Die herrliche Dünenlandschaft weist jetzt wieder das typische Wellenmuster auf. Foto: Miguel Ángel Peña

Wie die Natur von der Corona-Ausgangssperre profitiert

Gran Canaria – Die Ausgangssperre, die in ganz Spanien verhängt wurde, um die Ausbreitung des Coronavirus zu stoppen, hat eindeutig positive Auswirkungen auf die Natur. Auf Gran Canaria hat sich der Erholungsprozess der Dünen von Maspalomas durch die Abwesenheit von Touristen erheblich beschleunigt, und die Dünenlandschaft präsentiert sich in all ihrer Pracht wie vor 50 Jahren.

Miguel Ángel Peña freute sich auch über das Gedeihen der Sträucher der heimischen Art Traganum moquinii, bekannt als „Balancones“, die gepflanzt wurden, damit sie den Sand aufhalten und die Entstehung neuer Dünen begünstigen.

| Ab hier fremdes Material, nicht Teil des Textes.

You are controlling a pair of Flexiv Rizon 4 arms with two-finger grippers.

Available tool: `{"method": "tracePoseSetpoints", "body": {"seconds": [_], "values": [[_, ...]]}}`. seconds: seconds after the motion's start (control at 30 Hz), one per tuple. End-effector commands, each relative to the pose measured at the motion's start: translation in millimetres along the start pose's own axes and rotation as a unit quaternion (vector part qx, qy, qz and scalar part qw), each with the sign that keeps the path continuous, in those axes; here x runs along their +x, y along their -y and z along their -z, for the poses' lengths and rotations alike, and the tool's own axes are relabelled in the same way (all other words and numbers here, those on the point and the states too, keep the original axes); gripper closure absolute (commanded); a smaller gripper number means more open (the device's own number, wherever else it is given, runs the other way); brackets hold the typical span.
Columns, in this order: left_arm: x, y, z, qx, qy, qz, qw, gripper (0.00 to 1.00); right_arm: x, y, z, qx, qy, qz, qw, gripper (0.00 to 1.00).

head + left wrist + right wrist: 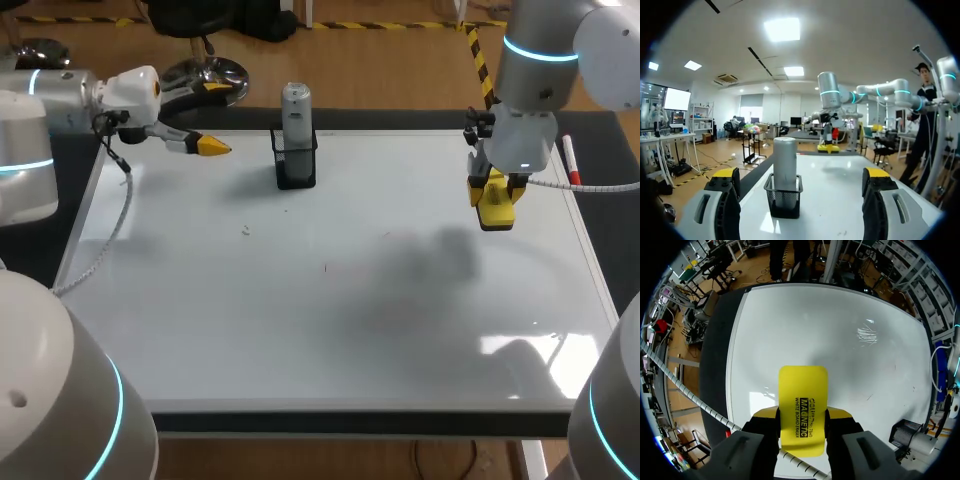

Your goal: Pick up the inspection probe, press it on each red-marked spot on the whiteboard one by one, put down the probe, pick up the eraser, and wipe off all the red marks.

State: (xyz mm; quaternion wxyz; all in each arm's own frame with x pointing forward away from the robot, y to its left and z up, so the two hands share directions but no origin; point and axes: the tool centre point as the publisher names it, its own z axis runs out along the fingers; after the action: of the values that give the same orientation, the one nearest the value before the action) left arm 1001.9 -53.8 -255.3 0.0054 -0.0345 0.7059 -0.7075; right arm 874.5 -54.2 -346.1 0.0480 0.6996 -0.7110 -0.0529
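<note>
The whiteboard [300, 330] lies flat across the table. At its far side the silver probe [296, 108] stands upright in a black mesh holder [296, 165]. My left gripper [205, 145] hovers open beside the holder, pointing at it. In the left wrist view the probe [785, 162] and holder [783, 197] stand ahead of the gripper [800, 181], between its wide-apart fingers and untouched. My right gripper [495, 198] hangs over the board's right part, shut on the yellow eraser [497, 212]. Its wrist view shows the eraser [802, 400] clamped between the fingers [842, 416] above the whiteboard [840, 335].
A red marker pen [570, 160] lies just off the board's right edge. A few tiny faint specks [245, 231] dot the board's middle. The holder [905, 432] shows off to one side in the right wrist view. A cable [105, 235] hangs from my left arm over the board's left edge.
</note>
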Motion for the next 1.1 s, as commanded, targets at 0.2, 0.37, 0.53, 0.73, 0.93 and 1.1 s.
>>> {"method": "tracePoseSetpoints", "body": {"seconds": [0.2, 0.37, 0.53, 0.73, 0.93, 1.1], "values": [[4.5, 1.8, -0.7, -0.002, 0.038, -0.001, 0.999, 0.0, 1.3, -0.7, 0.9, 0.002, -0.001, 0.001, 1.0, 1.0], [4.5, 1.8, -0.7, -0.002, 0.038, -0.001, 0.999, 0.0, 1.3, -0.7, 0.9, 0.002, -0.001, 0.001, 1.0, 1.0], [4.5, 1.8, -0.7, -0.002, 0.038, -0.001, 0.999, 0.0, -4.1, 5.3, -5.2, -0.008, -0.006, 0.007, 1.0, 1.0], [4.5, 1.8, -0.7, -0.002, 0.038, -0.001, 0.999, 0.0, -18.7, 24.6, -5.4, -0.009, -0.013, 0.023, 1.0, 1.0], [4.5, 1.8, -0.7, -0.002, 0.038, -0.001, 0.999, 0.0, -30.0, 51.3, -2.4, -0.004, -0.023, 0.038, 0.999, 1.0], [4.5, 1.8, -0.7, -0.002, 0.038, -0.001, 0.999, 0.0, -38.5, 75.8, -4.0, -0.005, -0.023, 0.045, 0.999, 1.0]]}}
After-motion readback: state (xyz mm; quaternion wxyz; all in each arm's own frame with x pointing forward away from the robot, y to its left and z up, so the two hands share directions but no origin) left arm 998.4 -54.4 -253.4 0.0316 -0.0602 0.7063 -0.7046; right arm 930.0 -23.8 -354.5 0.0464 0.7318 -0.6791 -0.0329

Foto: Miguel Ángel Peña
Miguel Ángel Peña freute sich auch über das Gedeihen der Sträucher der heimischen Art Traganum moquinii, bekannt als „Balancones“, die gepflanzt wurden, damit sie den Sand aufhalten und die Entstehung neuer Dünen begünstigen. Foto: Miguel Ángel Peña

Der Umweltexperte des Cabildos von Gran Canaria und Leiter des Naturreservats der Dünen, der Biologe Miguel Ángel Peña, dokumentierte die neue Unberührtheit der Natur, die sich unter anderem auf der Oberfläche der Dünen durch die wellenförmige Struktur, bekannt als Rippeln, bemerkbar macht. Durch das Ausbleiben der vielen Spaziergänger, die unter normalen Umständen jeden Tag in den Dünen unterwegs sind, konnten sich die Sandkörner auf natürliche Weise ablagern, und so stellt Peña erfreut erstaunliche Fortschritte bei der vor zwei Jahren gestarteten Regenerierung der Dünen fest. Das Projekt „Masdunas“ zur Regenerierung der Dünenlandschaft wurde gestartet, um die Wanderdünen mit neuem Sand zu versorgen. Im Laufe der Jahrzehnte hat dieses einzigartige Naturgebiet unter den durch die massive Küstenbebauung veränderten Windverhältnissen gelitten. 40.000 Kubikmeter Sand wurden im Rahmen von „Masdunas“ von der Küste von Punta de la Bajeta bereits in die Dünen gebracht, wo mithilfe von kleinen Holzzäunen und eigens dafür gepflanzten Sträuchern natürliche Barrieren geschaffen wurden, die eine Sandanhäufung begünstigen.
In den Wochen der Ausgangssperre konnten sich die Sandkörner ungehindert bewegen, und es hat sich der erhoffte natürliche Prozess vollzogen. Die Dünen weisen die wellenförmige Oberflächenstruktur auf, die so charakteristisch ist.
Die in Punta de la Bajeta entnommene Sandmenge wurde übrigens durch die Meeresströmung schon wieder ersetzt.
Miguel Ángel Peña jubelt angesichts dieser positiven Auswirkungen im Naturreservat geradezu und stellt erfreut fest, dass die Natur in der Lage ist, sich zu regenerieren, wenn die Menschheit ihr eine Pause gönnt.